Problem statement
Keeping each line exactly as it is, output all of the records.

Records from a data collection
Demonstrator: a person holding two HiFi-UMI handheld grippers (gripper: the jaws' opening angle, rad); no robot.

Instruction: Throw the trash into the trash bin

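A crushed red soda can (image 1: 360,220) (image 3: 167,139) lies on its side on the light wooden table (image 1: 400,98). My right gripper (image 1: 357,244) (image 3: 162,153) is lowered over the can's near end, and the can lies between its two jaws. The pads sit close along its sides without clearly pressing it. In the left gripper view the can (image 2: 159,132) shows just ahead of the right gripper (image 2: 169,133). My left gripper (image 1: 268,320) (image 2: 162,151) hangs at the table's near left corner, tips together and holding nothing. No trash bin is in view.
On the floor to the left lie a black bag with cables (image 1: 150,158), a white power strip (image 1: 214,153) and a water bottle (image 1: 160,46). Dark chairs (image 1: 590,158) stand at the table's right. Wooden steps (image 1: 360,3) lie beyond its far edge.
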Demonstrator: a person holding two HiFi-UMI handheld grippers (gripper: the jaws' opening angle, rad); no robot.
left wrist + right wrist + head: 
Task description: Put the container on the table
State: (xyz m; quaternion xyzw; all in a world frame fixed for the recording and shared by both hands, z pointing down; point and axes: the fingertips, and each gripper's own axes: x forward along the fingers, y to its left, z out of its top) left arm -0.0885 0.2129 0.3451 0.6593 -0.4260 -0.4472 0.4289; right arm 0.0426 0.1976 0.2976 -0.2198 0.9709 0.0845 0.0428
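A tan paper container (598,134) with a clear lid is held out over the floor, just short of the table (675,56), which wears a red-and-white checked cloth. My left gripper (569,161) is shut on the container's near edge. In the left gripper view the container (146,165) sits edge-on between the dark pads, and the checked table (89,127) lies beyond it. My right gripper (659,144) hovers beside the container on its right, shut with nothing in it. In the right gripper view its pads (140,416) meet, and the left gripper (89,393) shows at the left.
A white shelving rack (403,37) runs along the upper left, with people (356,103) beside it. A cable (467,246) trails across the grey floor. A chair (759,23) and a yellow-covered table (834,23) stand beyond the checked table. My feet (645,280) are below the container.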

Solution to the exercise
Demonstrator: a person holding two HiFi-UMI handheld grippers (gripper: the jaws' opening angle, rad); no robot.

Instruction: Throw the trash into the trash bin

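A crushed red soda can (image 1: 360,220) (image 3: 167,139) lies on its side on the light wooden table (image 1: 400,98). My right gripper (image 1: 357,244) (image 3: 162,153) is lowered over the can's near end, and the can lies between its two jaws. The pads sit close along its sides without clearly pressing it. In the left gripper view the can (image 2: 159,132) shows just ahead of the right gripper (image 2: 169,133). My left gripper (image 1: 268,320) (image 2: 162,151) hangs at the table's near left corner, tips together and holding nothing. No trash bin is in view.
On the floor to the left lie a black bag with cables (image 1: 150,158), a white power strip (image 1: 214,153) and a water bottle (image 1: 160,46). Dark chairs (image 1: 590,158) stand at the table's right. Wooden steps (image 1: 360,3) lie beyond its far edge.
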Demonstrator: a person holding two HiFi-UMI handheld grippers (gripper: the jaws' opening angle, rad); no robot.
left wrist + right wrist + head: 
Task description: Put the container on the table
State: (xyz m; quaternion xyzw; all in a world frame fixed for the recording and shared by both hands, z pointing down; point and axes: the fingertips, and each gripper's own axes: x forward along the fingers, y to its left, z out of its top) left arm -0.0885 0.2129 0.3451 0.6593 -0.4260 -0.4472 0.4289; right arm 0.0426 0.1976 0.2976 -0.2198 0.9709 0.0845 0.0428
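A tan paper container (598,134) with a clear lid is held out over the floor, just short of the table (675,56), which wears a red-and-white checked cloth. My left gripper (569,161) is shut on the container's near edge. In the left gripper view the container (146,165) sits edge-on between the dark pads, and the checked table (89,127) lies beyond it. My right gripper (659,144) hovers beside the container on its right, shut with nothing in it. In the right gripper view its pads (140,416) meet, and the left gripper (89,393) shows at the left.
A white shelving rack (403,37) runs along the upper left, with people (356,103) beside it. A cable (467,246) trails across the grey floor. A chair (759,23) and a yellow-covered table (834,23) stand beyond the checked table. My feet (645,280) are below the container.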

Nothing further is required for this answer.